■ ACTIVITY: Exercise in exact copying: restate word for word only the lines below from the one containing "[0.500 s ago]" through the one containing "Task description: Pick", omitting any pictures.

[RECORDS FOR THE TASK — start]

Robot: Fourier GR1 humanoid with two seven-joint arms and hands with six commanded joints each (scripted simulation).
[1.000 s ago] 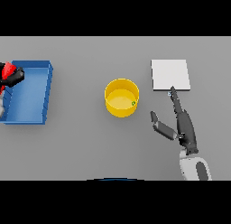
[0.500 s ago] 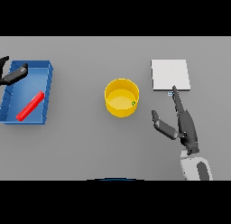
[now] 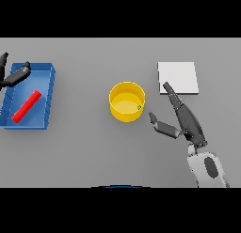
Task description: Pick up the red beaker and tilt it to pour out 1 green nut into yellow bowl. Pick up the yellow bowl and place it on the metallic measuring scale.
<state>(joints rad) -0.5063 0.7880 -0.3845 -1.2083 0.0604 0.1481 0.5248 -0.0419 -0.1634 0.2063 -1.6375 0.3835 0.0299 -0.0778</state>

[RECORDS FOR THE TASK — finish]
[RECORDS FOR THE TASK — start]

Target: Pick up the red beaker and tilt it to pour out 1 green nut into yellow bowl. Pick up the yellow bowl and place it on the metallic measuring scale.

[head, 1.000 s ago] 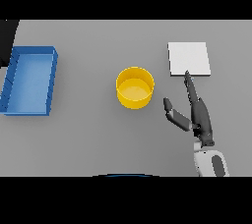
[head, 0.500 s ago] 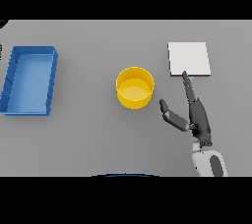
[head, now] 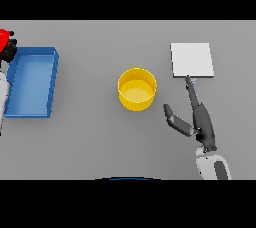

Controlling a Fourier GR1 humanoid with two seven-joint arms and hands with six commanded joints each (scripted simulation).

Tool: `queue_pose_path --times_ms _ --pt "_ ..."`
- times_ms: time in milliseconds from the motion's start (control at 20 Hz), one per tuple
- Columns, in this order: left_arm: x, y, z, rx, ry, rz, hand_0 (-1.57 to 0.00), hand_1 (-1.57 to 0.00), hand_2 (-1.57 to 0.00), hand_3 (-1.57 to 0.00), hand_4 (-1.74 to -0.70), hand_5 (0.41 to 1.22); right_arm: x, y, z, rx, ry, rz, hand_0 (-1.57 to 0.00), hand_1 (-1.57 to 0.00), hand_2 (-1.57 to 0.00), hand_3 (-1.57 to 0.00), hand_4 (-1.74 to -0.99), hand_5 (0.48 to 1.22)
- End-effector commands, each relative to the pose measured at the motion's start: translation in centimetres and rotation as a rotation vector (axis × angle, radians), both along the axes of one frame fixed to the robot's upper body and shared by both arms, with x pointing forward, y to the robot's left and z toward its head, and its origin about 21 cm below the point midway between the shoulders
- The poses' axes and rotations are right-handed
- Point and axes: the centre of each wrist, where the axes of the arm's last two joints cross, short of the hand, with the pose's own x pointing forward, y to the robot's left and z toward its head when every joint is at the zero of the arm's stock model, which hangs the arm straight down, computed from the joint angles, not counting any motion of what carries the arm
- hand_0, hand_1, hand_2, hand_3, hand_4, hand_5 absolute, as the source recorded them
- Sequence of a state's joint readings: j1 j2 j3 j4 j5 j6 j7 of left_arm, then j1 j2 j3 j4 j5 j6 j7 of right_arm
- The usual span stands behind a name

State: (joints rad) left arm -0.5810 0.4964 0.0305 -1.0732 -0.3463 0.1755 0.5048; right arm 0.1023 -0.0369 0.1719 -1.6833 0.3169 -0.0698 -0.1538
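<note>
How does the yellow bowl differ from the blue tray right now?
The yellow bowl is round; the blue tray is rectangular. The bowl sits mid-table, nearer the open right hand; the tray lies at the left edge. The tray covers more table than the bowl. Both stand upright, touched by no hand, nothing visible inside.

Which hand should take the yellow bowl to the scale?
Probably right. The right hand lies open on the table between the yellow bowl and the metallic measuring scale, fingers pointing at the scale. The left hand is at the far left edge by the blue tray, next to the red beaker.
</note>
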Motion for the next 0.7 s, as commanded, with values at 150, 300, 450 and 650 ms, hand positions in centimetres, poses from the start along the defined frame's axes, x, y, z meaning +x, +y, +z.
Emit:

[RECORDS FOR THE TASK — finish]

■ EXERCISE SOLUTION:
[0.500 s ago] 
[now] 
Task description: Pick up the red beaker and tilt it to pour out 1 green nut into yellow bowl. Pick up the yellow bowl and place it on the metallic measuring scale.

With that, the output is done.